*Problem description:*
Keep only the lines of the data below that contain "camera", and copy them.

*Collected data:*
⟨

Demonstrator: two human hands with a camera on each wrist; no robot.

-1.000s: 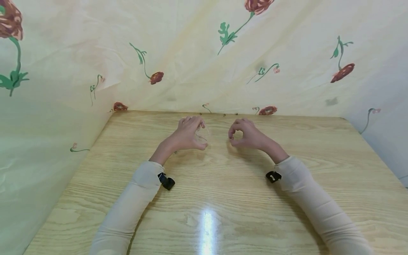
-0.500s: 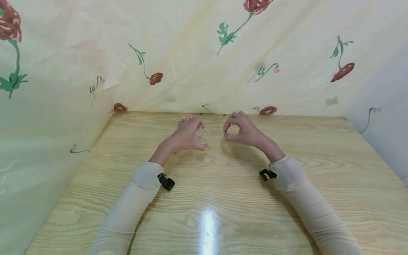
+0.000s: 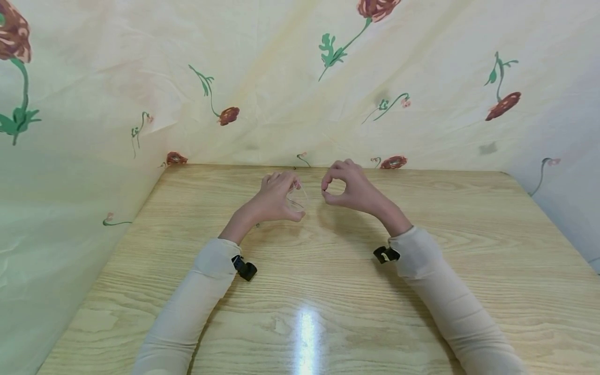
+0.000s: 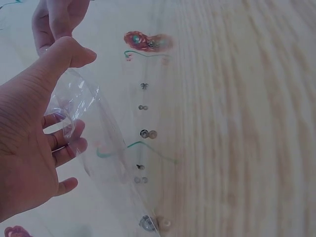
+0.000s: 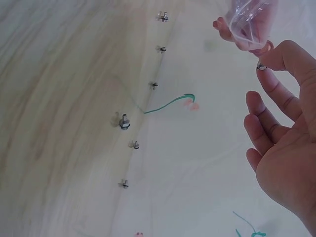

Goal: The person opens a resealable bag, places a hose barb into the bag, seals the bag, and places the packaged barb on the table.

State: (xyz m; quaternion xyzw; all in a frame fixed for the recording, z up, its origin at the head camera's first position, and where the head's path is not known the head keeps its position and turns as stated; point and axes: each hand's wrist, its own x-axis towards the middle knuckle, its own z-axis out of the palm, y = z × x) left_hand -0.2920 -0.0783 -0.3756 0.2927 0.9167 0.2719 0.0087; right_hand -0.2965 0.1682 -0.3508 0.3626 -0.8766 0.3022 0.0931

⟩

*Solution for this problem:*
Demonstrator: two human hands with a camera on each wrist; no robot.
State: (xyz m; quaternion xyzw; all in a frame fixed for the recording, z up, its origin at the head camera's first position, and where the head's path is not known the head keeps its position and turns as stated; point and axes: each hand's wrist, its own x-axis towards the middle knuckle, its own z-axis out of the palm, y = z × x) left_hand -0.2920 -0.0783 -0.3756 0.2927 0.9167 0.2719 0.0087; right_hand -0.2965 0.1682 -0.3508 0.3626 -0.8766 0.3022 0.0931

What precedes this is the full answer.